In the fall of 2021, I was a Fulbright Scholar teaching in Timișoara, Romania.

I had retired in 2018 after almost four decades teaching Political Science to American college students.

My academic specialty was American politics.

Being selected for The Fulbright Scholar Program in retirement gave me an opportunity to ask myself this question:

What stories about America would give Romanians the most comprehensive picture America’s struggle to live up to its Founding ideals?

The answer came to me in the spring of 2021 when my partner Rebecca and I were touring the National Memorial for Peace and Justice in Montgomery, Alabama.

I asked our guide, a young African-American man, why he worked at this outdoor museum honoring the 4400 black Americans lynched by other Americans.

He replied:

Because they tried to eradicate us.

This young man gave me the answer to my question.

To understand America, I and my Romanian students needed to read, hear, and see the voices of my fellow country-persons who had been on the receiving end of this kind of hatred.

A hatred I had never experienced.

So I created a course with the voices of black artists, intellectuals, politicians, activists, and scholars.

I titled the course The Black Freedom Movement and American Democracy.

On the first day of class, I shared with my students the power point in the photo above and told them we would:

Read, listen, and watch the work of:

Langston Hughes, Nina Simone, Spike Lee, Ava DuVernay, Steve McQueen (Artists)

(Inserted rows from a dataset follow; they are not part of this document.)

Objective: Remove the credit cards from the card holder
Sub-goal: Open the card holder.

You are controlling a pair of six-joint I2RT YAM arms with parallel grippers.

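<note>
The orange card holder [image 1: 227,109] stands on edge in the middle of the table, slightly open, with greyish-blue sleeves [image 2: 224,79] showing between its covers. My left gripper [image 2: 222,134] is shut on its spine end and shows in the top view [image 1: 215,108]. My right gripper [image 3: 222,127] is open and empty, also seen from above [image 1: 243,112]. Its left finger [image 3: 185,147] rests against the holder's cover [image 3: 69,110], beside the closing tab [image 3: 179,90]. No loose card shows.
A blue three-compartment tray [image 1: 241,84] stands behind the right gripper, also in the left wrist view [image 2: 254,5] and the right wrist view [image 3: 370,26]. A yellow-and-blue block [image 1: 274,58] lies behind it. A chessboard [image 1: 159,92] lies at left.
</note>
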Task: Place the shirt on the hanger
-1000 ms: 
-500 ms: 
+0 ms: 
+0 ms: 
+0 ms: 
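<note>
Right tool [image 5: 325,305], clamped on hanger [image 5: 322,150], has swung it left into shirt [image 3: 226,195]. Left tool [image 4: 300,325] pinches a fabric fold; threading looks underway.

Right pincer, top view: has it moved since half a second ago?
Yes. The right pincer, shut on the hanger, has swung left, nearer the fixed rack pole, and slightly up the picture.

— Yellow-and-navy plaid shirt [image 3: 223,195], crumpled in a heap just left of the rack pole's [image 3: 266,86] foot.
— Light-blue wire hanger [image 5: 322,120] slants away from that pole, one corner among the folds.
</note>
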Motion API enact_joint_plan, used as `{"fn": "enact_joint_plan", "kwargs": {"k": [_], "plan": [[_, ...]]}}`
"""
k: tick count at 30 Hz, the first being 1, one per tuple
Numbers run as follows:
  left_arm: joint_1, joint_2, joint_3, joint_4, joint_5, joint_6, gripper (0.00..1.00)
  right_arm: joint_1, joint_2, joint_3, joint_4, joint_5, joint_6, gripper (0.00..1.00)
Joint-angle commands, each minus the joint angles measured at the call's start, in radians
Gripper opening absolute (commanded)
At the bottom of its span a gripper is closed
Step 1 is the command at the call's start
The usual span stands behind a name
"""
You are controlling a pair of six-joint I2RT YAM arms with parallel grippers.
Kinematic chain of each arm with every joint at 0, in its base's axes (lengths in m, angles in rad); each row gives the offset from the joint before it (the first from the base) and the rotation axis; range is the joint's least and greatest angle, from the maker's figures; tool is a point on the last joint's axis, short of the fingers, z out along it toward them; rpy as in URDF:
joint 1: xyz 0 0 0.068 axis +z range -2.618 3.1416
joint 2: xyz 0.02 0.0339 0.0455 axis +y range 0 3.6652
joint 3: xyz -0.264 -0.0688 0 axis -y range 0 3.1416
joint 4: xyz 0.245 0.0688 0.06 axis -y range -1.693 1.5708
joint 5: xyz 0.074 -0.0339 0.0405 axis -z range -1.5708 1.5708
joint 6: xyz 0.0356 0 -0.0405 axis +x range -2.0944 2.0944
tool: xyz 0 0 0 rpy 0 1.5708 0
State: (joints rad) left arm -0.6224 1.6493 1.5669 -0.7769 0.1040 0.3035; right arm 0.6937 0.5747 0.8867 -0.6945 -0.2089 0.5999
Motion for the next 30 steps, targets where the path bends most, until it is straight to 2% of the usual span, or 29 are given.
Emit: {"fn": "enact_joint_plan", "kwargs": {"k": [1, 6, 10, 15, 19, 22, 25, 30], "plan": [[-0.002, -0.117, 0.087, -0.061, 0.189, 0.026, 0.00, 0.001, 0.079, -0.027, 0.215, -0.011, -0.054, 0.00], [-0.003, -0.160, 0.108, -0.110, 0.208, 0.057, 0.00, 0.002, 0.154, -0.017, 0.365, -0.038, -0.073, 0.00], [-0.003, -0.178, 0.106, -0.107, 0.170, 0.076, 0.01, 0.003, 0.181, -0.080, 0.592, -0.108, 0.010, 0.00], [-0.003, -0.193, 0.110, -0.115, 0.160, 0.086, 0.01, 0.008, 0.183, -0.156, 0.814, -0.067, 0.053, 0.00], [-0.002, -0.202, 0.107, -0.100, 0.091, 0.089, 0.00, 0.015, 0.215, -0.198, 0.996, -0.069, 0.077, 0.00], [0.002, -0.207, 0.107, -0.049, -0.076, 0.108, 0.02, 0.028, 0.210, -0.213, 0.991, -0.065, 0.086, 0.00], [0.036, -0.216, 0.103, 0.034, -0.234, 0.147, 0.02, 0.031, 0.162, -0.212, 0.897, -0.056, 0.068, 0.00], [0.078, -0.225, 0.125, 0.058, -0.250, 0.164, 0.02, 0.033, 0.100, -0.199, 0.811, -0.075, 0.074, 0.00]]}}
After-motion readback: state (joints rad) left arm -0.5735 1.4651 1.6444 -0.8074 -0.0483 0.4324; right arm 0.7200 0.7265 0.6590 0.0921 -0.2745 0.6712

James Baldwin, Frederick Douglass (Intellectuals)

President Barack Obama (politician)

Martin Luther King, Jr, Malcom X (activists)

Isabelle Wilkerson, Nicole Hannah-Jones, Richard Johnson, Thomas Holt, Vincent Harding, Ta-Nehisi Coates (scholars)

One student raised her hand and asked:

Why Black Voices?

Why not American Indian voices?

Linda had lived in America and had worked with Native Americans.

I said a good way to learn about a country is to see it from the edge, from people who were not included as full citizens. In America, that list is long and does include Native Americans, women, Latinos, Jews, Chinese, Japanese, and the LGBTQ community.

I chose Black Americans because of the centrality of the institutions of slavery and Jim Crow to the development of American society.

And because of the centrality of the Black Freedom Movement to the development of American Democracy.

And because many liberation movements in America and around the world learned lessons from America’s Civil Rights Movement.

Including Romanians, in 1989.

I then asked the class:

Why is voice important in a Democracy?

My Romanian students were doing a Master’s Degree in American Studies.

Many were elementary or secondary school teachers; most worked full time.

We met once a week, for 90 minutes. Each student took 6 or 7 courses each semester in this two year graduate program.

All spoke excellent English.

Their parents were part of the first generation that had experienced democracy after almost 50 years of ruinous Communist rule.

They were busy, mature, curious, and opinionated.

So I waited for an answer.

Alexandru said “My voice is important because my interests are different from yours.”

Bingo.

I clicked to the second slide with this quote by Jennifer Richeson, a Yale Psychologist.

My lab is in an old engineering building and there’s exactly one women’s bathroom. No one noticed. And then slowly, Yale began adding women to the department, and they noticed it. They complained. Now there was friction. What had gone unnoticed by those in power in one era was unacceptable to those gaining power in another. When new people show up, they notice things and begin making demands.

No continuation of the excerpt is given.